Les travaux de mise en sécurité du parc Jean Royère ont eu lieu du 14 au 25 janvier. Au programme : élagage et abattage de 33 arbres dépérissants.
Acquis par la Ville en 2005, les 9 181m2 du parc Jean Royère ont déjà fait l’objet d’un premier nettoyage. Pour devenir espace public, le parc Jean Royère doit maintenant se refaire une santé. L’expertise sanitaire et sécuritaire réalisée en février 2007 par la Compagnie bretonne de gestion forestière a en effet révélé la nécessité d’une intervention rapide sur les arbres les plus malades.
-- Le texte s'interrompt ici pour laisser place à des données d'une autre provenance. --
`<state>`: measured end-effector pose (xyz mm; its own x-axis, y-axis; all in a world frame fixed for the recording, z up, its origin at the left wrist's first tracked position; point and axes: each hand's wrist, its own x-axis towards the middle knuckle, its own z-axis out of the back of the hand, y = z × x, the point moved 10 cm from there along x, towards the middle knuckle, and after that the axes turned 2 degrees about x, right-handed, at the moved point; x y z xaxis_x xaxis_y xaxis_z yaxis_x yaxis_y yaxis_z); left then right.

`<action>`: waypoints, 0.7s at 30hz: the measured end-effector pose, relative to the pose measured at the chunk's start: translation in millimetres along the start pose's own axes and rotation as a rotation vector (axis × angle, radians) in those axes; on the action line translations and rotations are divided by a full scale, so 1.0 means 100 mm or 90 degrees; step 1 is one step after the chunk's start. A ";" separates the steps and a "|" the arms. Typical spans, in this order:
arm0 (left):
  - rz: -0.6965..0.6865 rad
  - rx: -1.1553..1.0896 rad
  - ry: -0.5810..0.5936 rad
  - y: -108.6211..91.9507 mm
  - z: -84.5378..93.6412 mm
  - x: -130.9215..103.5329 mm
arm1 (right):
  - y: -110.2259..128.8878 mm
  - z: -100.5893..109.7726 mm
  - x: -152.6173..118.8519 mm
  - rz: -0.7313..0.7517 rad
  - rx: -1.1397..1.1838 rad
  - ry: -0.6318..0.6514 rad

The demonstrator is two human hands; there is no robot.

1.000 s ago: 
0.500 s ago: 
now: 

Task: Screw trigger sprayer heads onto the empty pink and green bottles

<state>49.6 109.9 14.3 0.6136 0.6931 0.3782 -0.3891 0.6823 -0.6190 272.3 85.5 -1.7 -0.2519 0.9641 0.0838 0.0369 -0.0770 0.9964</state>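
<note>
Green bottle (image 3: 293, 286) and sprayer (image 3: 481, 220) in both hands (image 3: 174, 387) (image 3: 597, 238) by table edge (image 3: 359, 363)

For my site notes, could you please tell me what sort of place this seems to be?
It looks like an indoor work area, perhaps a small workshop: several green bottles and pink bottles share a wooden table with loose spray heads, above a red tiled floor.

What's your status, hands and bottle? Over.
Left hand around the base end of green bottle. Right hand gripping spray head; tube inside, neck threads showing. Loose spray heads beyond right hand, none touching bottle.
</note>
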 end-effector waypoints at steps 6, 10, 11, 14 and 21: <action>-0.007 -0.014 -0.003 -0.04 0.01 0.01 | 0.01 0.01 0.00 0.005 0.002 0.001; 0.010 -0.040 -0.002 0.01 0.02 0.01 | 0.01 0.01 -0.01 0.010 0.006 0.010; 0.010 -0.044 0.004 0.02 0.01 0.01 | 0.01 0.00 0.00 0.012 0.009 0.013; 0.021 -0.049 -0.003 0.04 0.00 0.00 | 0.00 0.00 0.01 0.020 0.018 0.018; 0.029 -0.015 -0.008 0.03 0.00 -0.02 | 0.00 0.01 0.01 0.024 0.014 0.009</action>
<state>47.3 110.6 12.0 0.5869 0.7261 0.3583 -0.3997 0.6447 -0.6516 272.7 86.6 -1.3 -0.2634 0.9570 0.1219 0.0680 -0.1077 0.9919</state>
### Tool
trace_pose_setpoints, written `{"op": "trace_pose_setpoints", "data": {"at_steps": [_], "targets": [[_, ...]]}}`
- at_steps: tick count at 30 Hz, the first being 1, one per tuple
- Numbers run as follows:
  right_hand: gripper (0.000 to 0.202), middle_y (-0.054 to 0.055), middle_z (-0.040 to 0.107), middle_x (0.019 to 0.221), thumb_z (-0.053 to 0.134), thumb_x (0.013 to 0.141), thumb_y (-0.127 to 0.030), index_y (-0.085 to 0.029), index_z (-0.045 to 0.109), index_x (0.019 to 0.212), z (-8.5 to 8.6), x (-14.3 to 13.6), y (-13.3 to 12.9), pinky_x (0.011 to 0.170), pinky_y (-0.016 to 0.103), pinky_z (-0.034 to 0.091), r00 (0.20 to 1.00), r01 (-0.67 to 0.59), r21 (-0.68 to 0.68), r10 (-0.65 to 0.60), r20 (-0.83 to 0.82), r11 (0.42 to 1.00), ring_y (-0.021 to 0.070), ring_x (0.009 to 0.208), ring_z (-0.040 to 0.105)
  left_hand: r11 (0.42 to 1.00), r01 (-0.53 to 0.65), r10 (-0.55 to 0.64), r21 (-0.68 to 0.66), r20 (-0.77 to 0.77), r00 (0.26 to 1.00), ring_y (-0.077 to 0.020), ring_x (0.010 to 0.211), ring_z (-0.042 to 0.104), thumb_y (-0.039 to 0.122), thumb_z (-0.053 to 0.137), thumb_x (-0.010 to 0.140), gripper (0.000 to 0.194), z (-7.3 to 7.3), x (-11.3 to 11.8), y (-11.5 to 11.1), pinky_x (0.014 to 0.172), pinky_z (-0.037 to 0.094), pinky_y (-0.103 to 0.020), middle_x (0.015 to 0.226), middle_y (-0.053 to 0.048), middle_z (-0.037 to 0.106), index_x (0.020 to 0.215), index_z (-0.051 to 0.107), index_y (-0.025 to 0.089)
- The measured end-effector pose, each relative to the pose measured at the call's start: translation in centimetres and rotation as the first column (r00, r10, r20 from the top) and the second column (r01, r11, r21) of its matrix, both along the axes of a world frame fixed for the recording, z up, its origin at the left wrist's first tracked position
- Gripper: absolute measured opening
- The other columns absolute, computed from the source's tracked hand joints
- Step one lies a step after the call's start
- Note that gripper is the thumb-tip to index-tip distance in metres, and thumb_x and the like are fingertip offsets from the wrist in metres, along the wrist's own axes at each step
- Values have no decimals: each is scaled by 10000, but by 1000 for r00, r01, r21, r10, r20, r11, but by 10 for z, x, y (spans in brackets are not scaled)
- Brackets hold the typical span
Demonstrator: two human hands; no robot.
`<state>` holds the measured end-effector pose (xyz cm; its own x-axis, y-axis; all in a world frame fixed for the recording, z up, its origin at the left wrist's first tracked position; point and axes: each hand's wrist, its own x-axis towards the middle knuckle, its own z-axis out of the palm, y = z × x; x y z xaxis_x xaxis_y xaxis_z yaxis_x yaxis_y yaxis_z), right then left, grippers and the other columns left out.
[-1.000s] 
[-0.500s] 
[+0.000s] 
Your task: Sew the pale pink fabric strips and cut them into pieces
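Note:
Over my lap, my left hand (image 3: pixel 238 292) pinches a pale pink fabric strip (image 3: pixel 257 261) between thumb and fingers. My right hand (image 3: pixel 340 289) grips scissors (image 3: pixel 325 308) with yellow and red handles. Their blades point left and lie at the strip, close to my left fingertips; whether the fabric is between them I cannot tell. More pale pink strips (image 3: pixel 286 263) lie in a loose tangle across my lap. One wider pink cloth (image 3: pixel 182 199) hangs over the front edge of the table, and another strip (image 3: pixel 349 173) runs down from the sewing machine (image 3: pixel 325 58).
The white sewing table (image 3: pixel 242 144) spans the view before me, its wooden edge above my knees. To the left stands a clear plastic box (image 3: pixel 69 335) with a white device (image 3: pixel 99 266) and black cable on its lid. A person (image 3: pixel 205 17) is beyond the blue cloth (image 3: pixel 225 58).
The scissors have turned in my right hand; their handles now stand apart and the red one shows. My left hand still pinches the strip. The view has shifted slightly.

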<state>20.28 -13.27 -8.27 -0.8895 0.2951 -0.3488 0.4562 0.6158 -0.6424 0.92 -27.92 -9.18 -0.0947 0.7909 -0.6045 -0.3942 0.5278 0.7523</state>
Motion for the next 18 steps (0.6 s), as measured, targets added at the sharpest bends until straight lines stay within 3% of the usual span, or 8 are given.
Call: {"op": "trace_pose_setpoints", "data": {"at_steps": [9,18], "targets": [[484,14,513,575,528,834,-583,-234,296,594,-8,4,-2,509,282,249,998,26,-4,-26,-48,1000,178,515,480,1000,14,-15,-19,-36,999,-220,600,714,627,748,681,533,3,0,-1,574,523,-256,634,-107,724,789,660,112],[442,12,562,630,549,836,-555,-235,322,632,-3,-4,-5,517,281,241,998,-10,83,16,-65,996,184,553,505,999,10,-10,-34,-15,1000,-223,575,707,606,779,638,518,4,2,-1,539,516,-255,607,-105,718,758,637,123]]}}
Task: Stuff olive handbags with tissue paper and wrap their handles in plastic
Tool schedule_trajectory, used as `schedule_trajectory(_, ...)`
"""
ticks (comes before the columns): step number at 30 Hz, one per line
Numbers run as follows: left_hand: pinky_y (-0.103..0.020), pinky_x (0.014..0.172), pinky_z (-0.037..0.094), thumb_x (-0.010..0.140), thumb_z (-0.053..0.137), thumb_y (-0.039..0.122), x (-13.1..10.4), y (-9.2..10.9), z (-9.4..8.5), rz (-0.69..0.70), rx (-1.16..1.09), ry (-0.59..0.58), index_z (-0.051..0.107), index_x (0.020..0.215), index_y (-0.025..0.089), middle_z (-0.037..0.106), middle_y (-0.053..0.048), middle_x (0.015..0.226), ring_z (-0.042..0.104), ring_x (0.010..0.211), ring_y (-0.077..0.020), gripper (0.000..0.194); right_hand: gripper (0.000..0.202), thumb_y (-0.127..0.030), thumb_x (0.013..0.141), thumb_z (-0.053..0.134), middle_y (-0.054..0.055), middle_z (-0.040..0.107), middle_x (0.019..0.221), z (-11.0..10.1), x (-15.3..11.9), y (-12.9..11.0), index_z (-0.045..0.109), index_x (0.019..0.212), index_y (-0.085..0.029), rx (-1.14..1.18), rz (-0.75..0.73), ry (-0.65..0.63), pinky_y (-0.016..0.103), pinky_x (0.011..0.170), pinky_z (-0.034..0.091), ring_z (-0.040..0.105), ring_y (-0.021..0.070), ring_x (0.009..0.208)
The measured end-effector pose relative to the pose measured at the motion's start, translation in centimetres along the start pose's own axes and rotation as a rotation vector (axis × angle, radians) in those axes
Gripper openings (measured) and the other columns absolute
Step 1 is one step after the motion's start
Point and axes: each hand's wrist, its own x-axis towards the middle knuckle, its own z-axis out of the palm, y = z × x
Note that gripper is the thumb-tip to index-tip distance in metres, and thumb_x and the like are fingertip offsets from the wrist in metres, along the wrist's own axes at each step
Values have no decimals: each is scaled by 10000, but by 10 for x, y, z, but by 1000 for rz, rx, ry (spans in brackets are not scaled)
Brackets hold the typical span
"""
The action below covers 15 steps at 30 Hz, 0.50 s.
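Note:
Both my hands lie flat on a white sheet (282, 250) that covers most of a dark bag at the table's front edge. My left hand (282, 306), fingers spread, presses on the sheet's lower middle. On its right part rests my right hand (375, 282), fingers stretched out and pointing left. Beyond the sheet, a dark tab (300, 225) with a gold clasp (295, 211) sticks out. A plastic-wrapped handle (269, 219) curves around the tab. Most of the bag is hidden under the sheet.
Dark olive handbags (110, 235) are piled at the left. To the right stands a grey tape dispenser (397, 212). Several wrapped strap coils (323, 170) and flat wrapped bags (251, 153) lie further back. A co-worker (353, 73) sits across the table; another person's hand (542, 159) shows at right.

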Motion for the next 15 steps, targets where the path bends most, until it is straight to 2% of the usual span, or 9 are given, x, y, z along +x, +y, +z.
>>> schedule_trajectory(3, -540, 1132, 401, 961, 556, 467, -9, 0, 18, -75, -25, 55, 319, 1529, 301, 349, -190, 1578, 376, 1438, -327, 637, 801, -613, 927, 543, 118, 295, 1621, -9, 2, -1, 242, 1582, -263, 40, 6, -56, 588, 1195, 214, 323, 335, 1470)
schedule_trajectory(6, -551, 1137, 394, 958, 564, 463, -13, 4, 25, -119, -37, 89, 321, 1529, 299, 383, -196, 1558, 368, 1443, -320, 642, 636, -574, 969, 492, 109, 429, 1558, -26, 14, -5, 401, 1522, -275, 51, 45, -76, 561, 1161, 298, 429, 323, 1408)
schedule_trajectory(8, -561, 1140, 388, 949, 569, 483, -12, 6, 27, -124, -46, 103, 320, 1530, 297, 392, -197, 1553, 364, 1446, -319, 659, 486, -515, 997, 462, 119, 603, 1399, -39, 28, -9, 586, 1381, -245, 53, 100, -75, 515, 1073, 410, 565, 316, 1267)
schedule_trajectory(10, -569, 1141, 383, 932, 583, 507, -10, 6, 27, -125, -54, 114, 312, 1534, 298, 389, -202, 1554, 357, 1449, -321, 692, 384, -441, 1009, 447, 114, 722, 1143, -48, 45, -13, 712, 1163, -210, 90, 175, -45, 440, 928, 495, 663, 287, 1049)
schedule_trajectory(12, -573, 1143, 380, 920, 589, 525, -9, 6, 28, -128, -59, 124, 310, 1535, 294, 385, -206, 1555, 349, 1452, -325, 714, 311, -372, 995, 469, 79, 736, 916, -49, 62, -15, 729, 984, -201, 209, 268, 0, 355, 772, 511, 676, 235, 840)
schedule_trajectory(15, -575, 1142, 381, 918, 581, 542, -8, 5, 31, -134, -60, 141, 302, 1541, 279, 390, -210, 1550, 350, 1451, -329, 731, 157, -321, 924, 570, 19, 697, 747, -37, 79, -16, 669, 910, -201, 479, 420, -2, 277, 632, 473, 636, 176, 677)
En conciliant sécurité et maintien de l’environnement, et surtout sans trop bouleverser le paysage, 33 arbres (sur les 89 diagnostiqués) vont être abattus. Dangereux ou dépérissants, ils étaient pour la majorité implantés en périphérie du parc. Des travaux d’élagage vont également être menés : il faut raccourcir les plus grosses branches ou débarasser les houppiers de leurs branches mortes.
Suivra une étude pour envisager le réaménagement du parc Jean Royère en vue d’une ouverture au public. De nouvelles plantations pourront alors y être réalisées. Des arbres remarquables ou à grande valeur esthétique - qui ont été identifiés au cours de l’expertise de février - serviront de point de départ au futur aménagement paysager du site. Chênes rouvres, laurier, thuya du Canada multicaule (avec plusieurs tiges), cyprès, cèdres, tilleul à houppier en “parapluie”, érables sycomores... participeront à la conservation de son caractère forestier et sauvage.